Task objective:
Please repeat each line below exactly, with no images in the copy.
---
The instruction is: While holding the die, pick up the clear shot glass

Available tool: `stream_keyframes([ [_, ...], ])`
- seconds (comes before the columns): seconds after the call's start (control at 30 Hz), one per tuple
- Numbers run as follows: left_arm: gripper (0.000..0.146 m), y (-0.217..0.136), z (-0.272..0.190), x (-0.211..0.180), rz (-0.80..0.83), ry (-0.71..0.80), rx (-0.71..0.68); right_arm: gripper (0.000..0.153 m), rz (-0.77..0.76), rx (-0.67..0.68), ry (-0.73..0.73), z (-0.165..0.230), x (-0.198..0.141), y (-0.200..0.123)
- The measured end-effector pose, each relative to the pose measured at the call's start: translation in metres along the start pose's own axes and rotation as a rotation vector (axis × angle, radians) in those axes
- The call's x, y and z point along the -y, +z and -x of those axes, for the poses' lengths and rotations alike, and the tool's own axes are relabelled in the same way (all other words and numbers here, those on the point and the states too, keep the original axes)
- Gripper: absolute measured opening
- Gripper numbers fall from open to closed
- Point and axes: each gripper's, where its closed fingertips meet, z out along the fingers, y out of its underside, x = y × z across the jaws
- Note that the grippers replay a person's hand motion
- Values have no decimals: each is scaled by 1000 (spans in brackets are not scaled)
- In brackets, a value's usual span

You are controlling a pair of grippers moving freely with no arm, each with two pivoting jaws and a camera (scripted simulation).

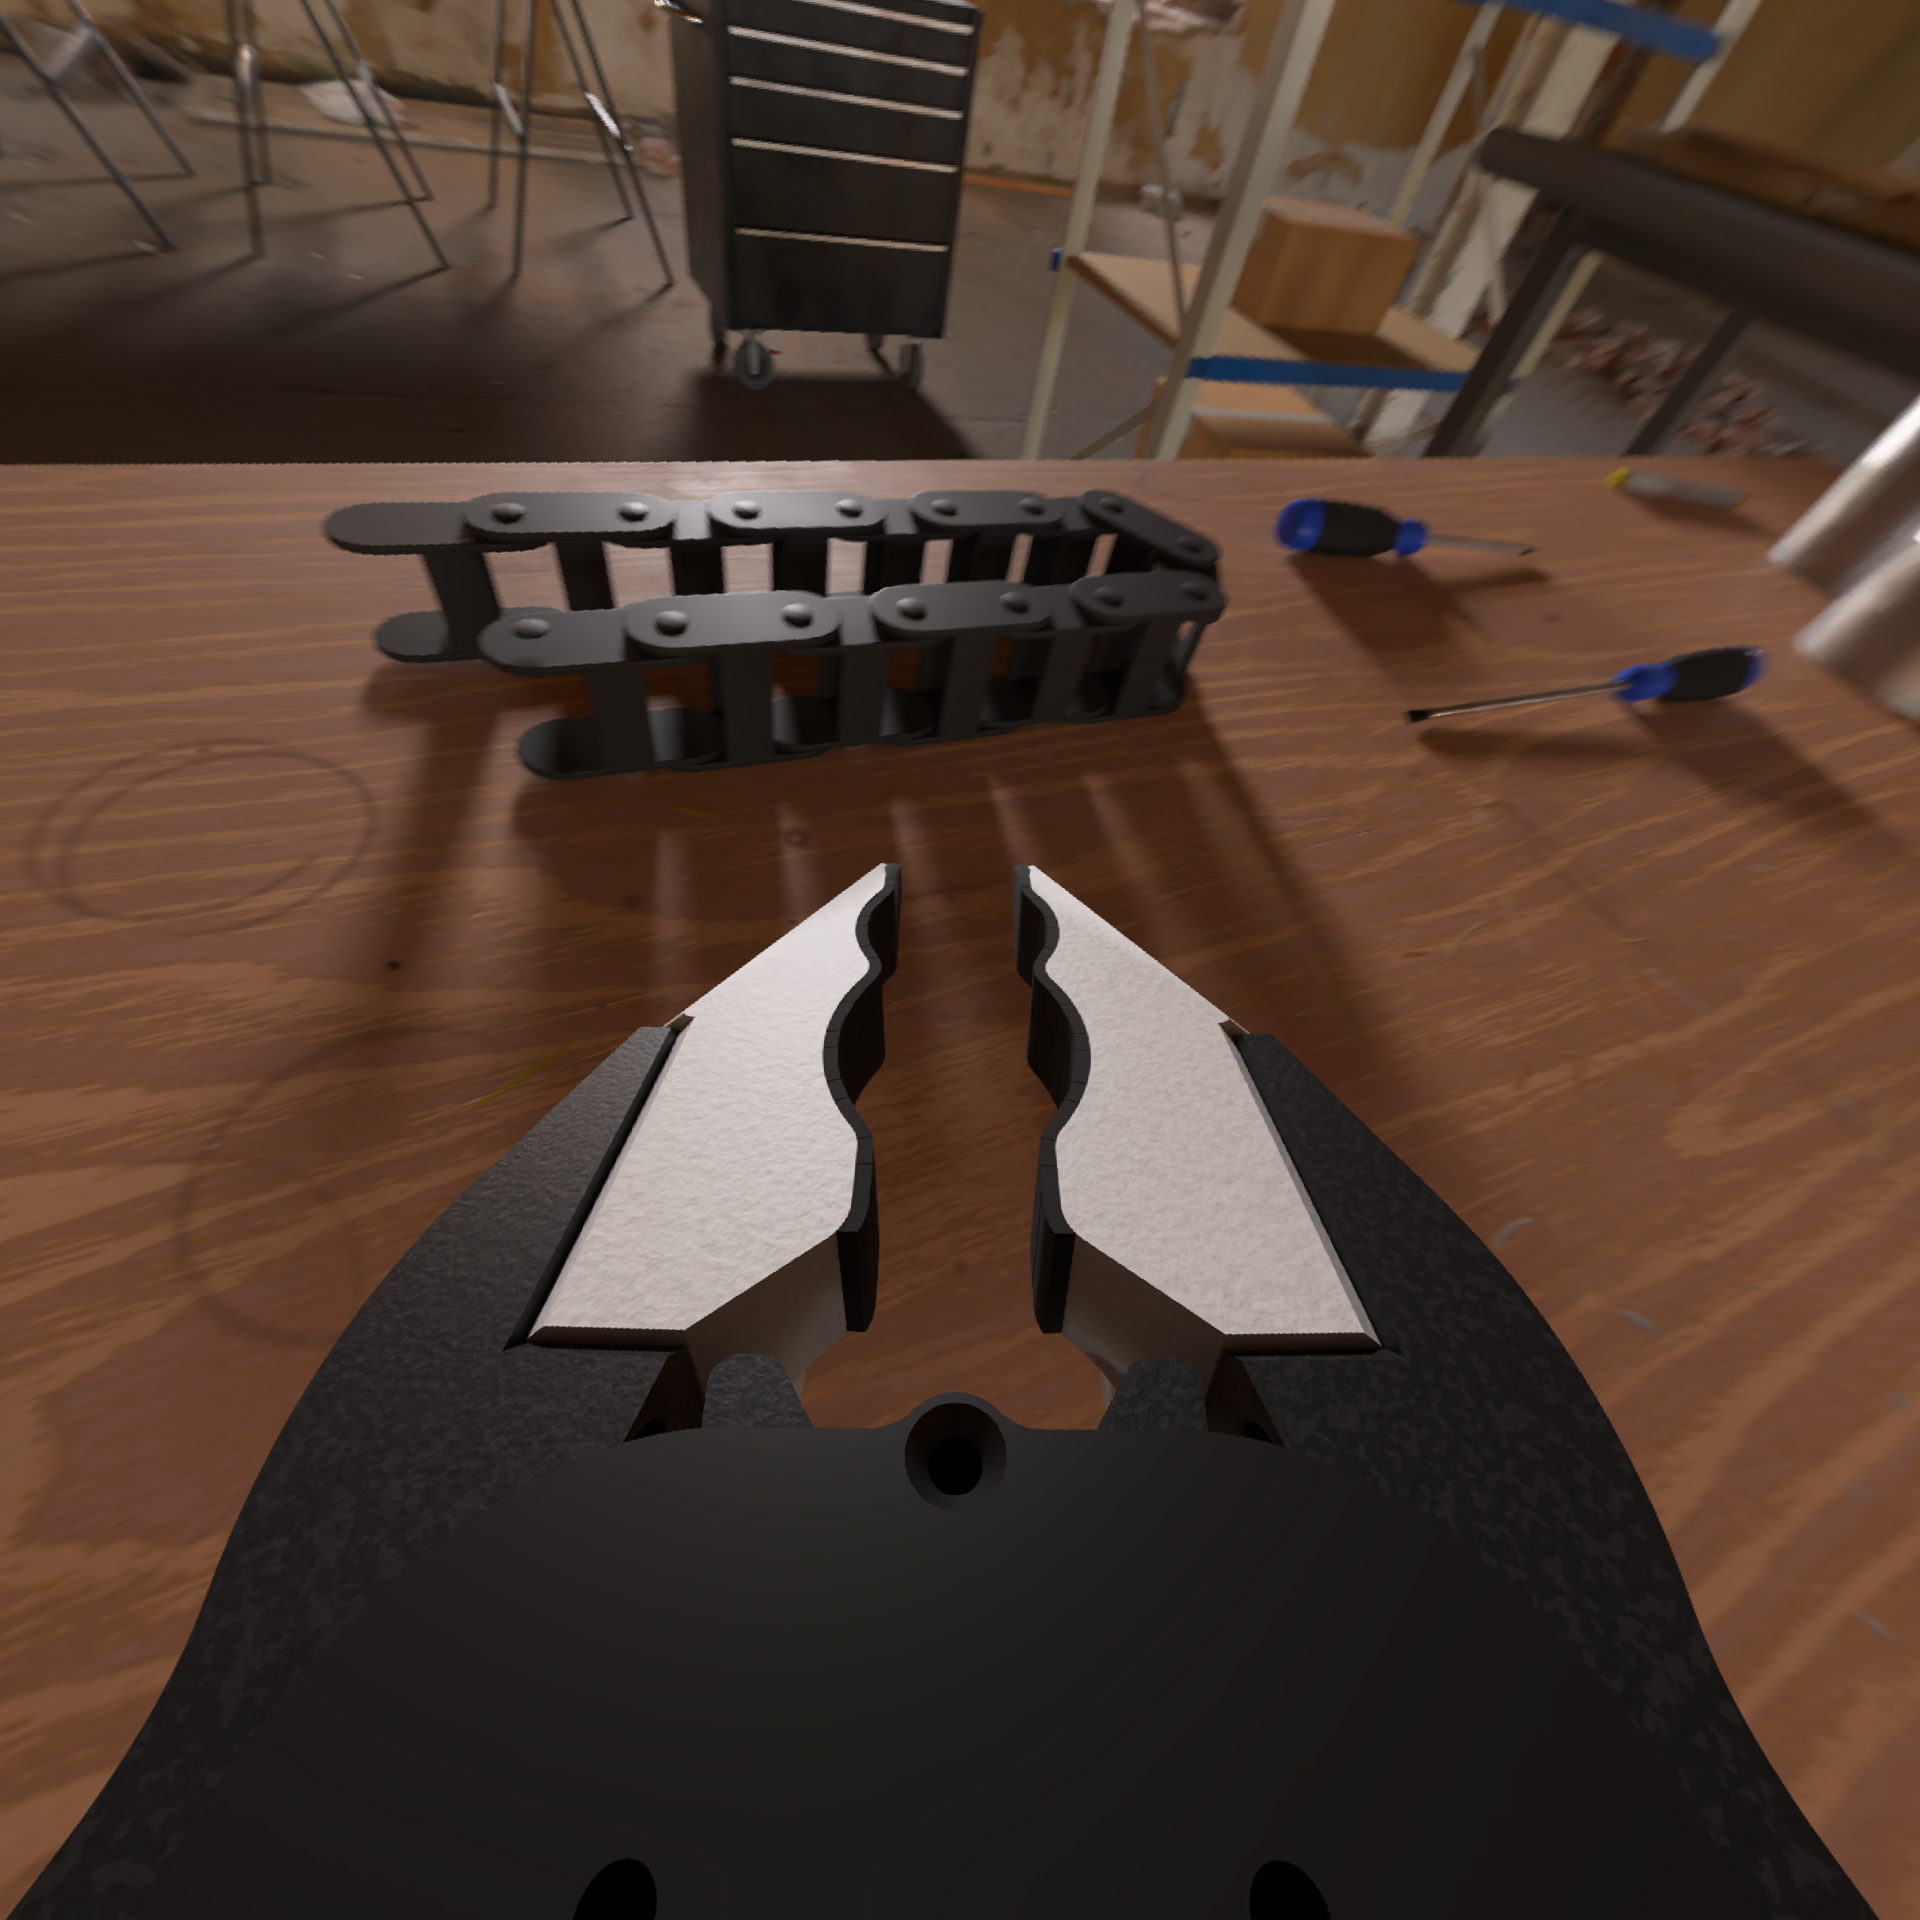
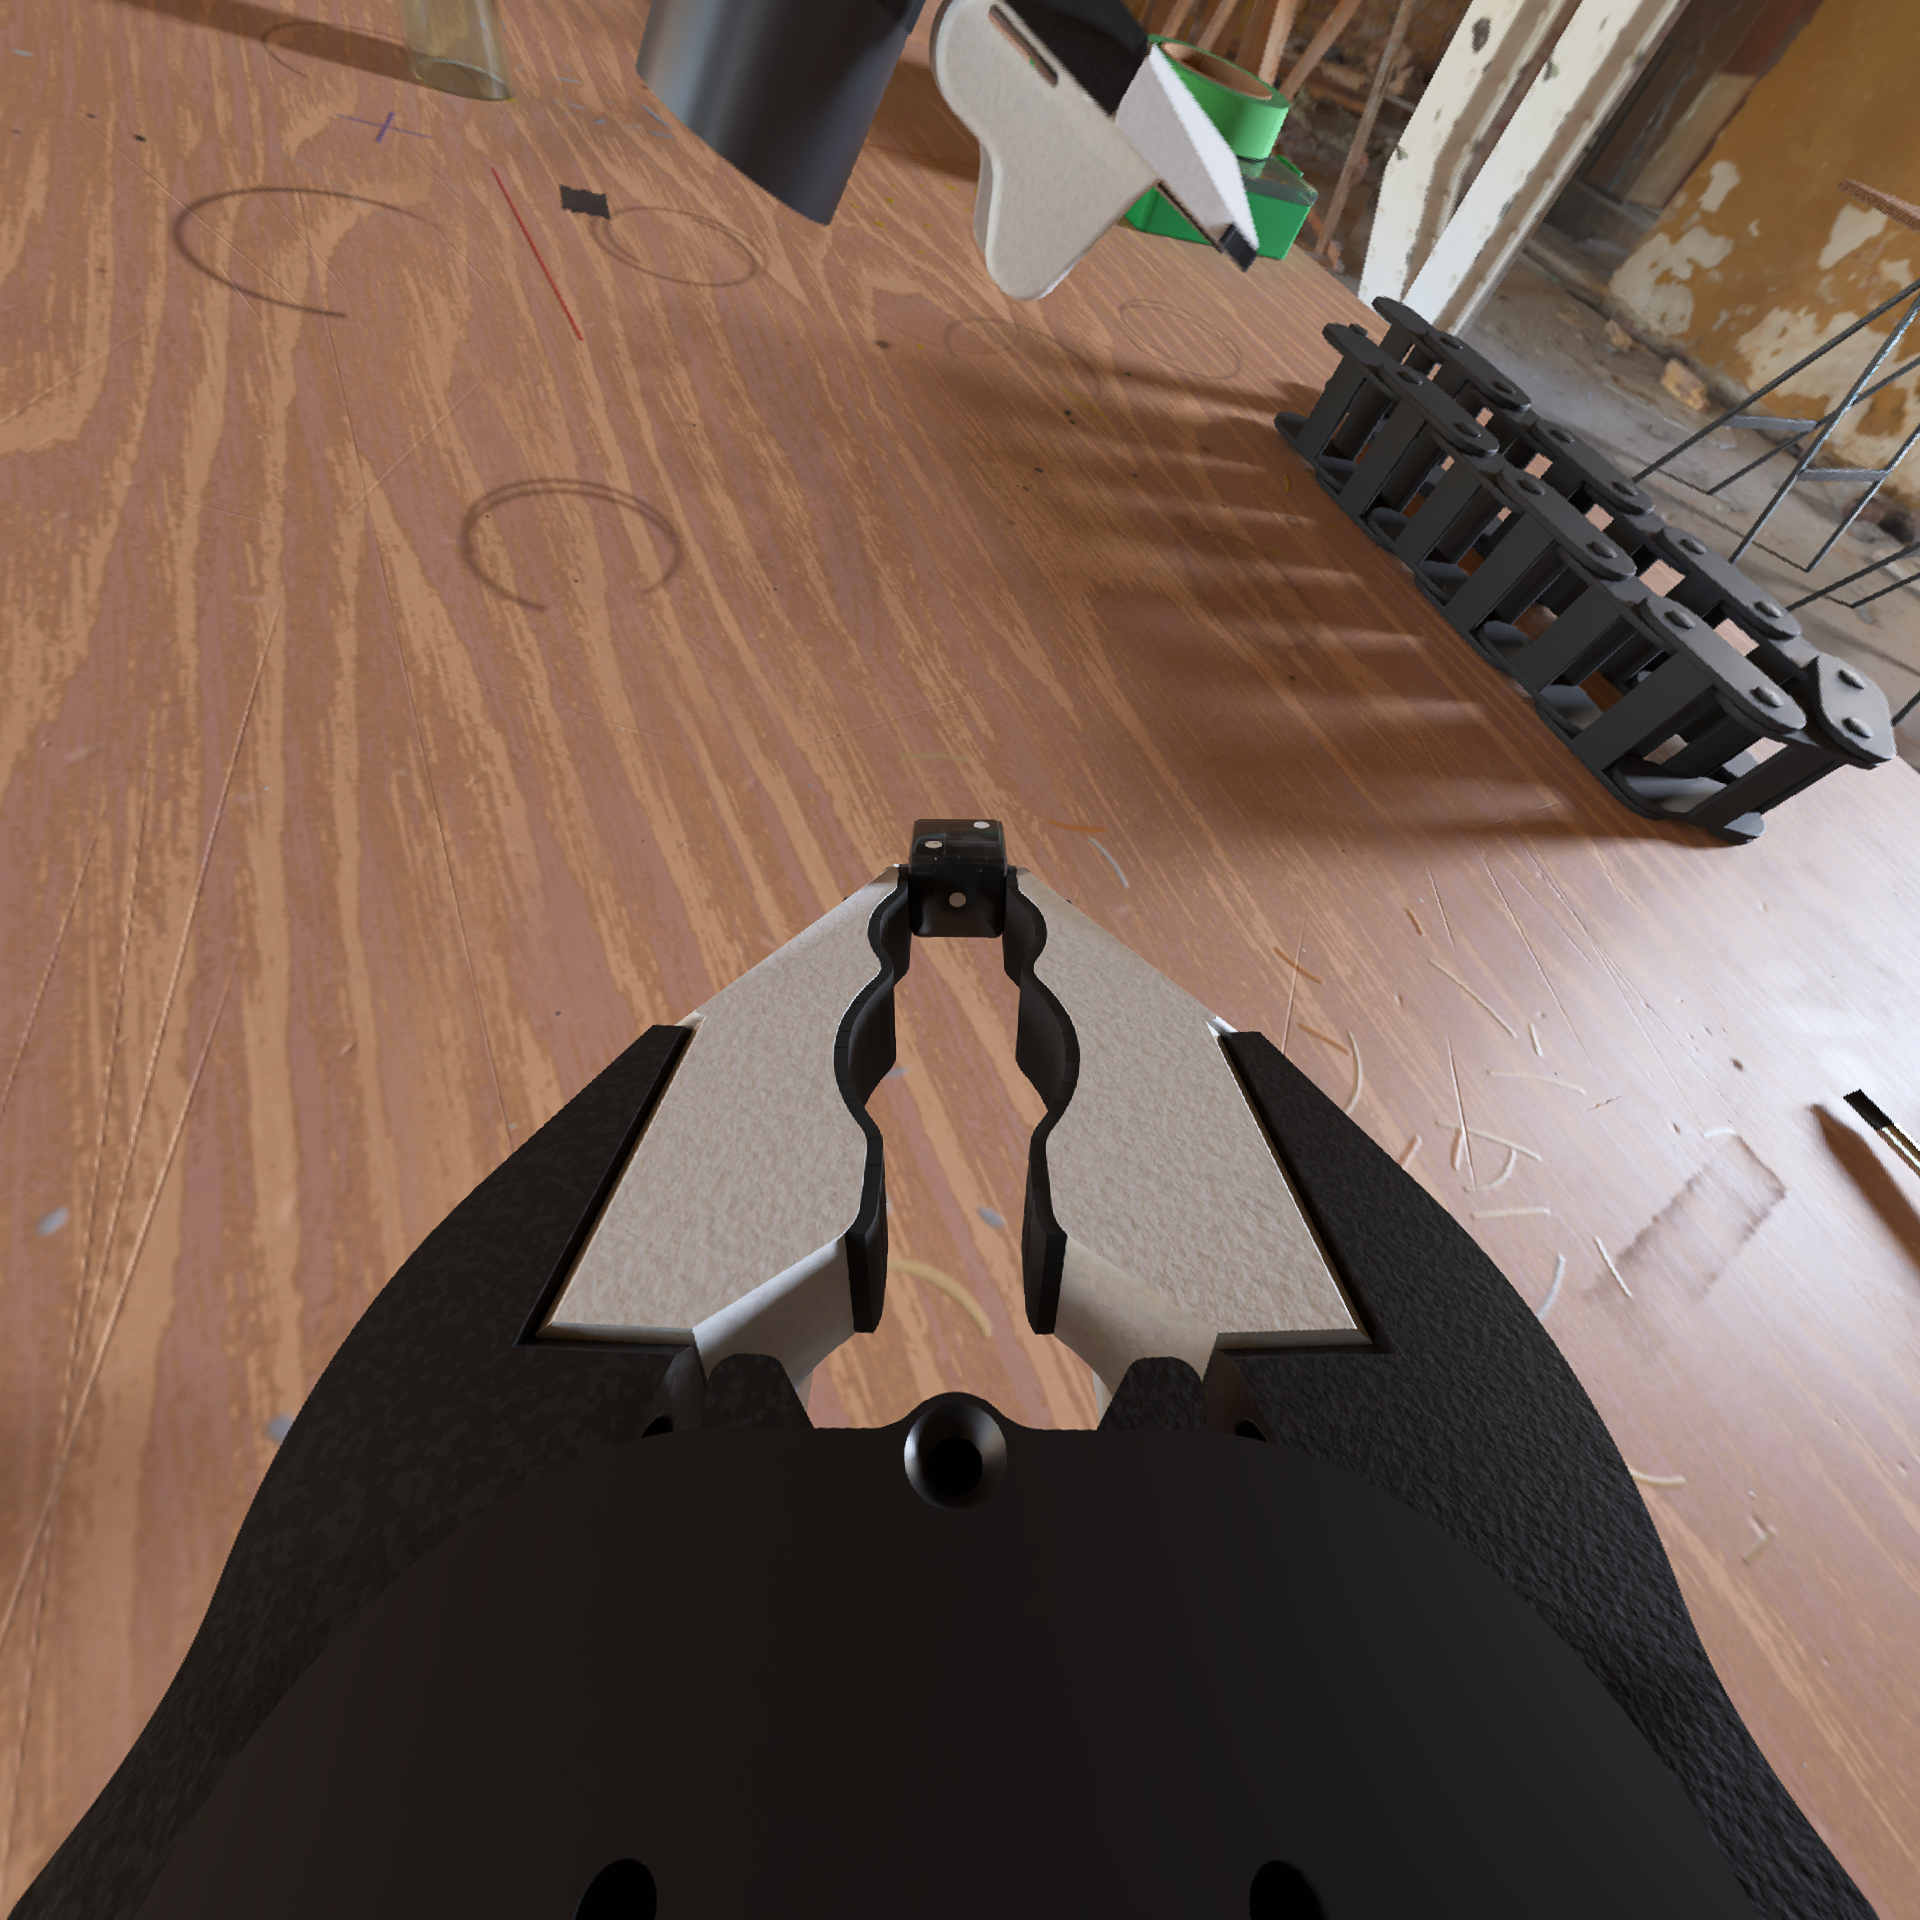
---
Output of the task:
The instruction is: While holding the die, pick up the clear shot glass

Available tool: `stream_keyframes([ [_, ...], ])`
- seconds (comes before the columns): seconds after the call's start (control at 30 Hz), one per tuple
- Numbers run as follows: left_arm: gripper (0.000..0.146 m), y (-0.217..0.136), z (-0.272..0.190), x (-0.211..0.180), rz (-0.80..0.83), ry (-0.71..0.80), rx (-0.71..0.68); right_arm: gripper (0.000..0.153 m), rz (-0.77..0.76), rx (-0.67..0.68), ry (-0.73..0.73), z (-0.165..0.230), x (-0.198..0.141), y (-0.200..0.123)
- The measured end-effector pose, each relative to the pose measured at the call's start: translation in metres along the start pose's own axes and rotation as a rotation vector (axis × angle, radians) in those axes
- The call's x, y and z point along the -y, +z and -x of those axes, for the poses' lengths and rotations alike, and the tool's own axes are relabelled in the same way (all other words and numbers here, those on the point and the states too, keep the original axes)
- Gripper: absolute measured opening
- Gripper numbers fall from open to closed
- Point and axes: each gripper's, where its closed fingertips meet, z out along the fingers, y out of its underside, x = y × z across the jaws
- Note that the grippers replay a person's hand motion
- Values have no decimals: each is scaled by 1000 (spans in brackets are not scaled)
- In brackets, a value's usual span

You are controlling a pair of grippers moving freely with no arm, each with two pivoting jaws and a camera (scripted simulation).

This finishes the response to the exercise.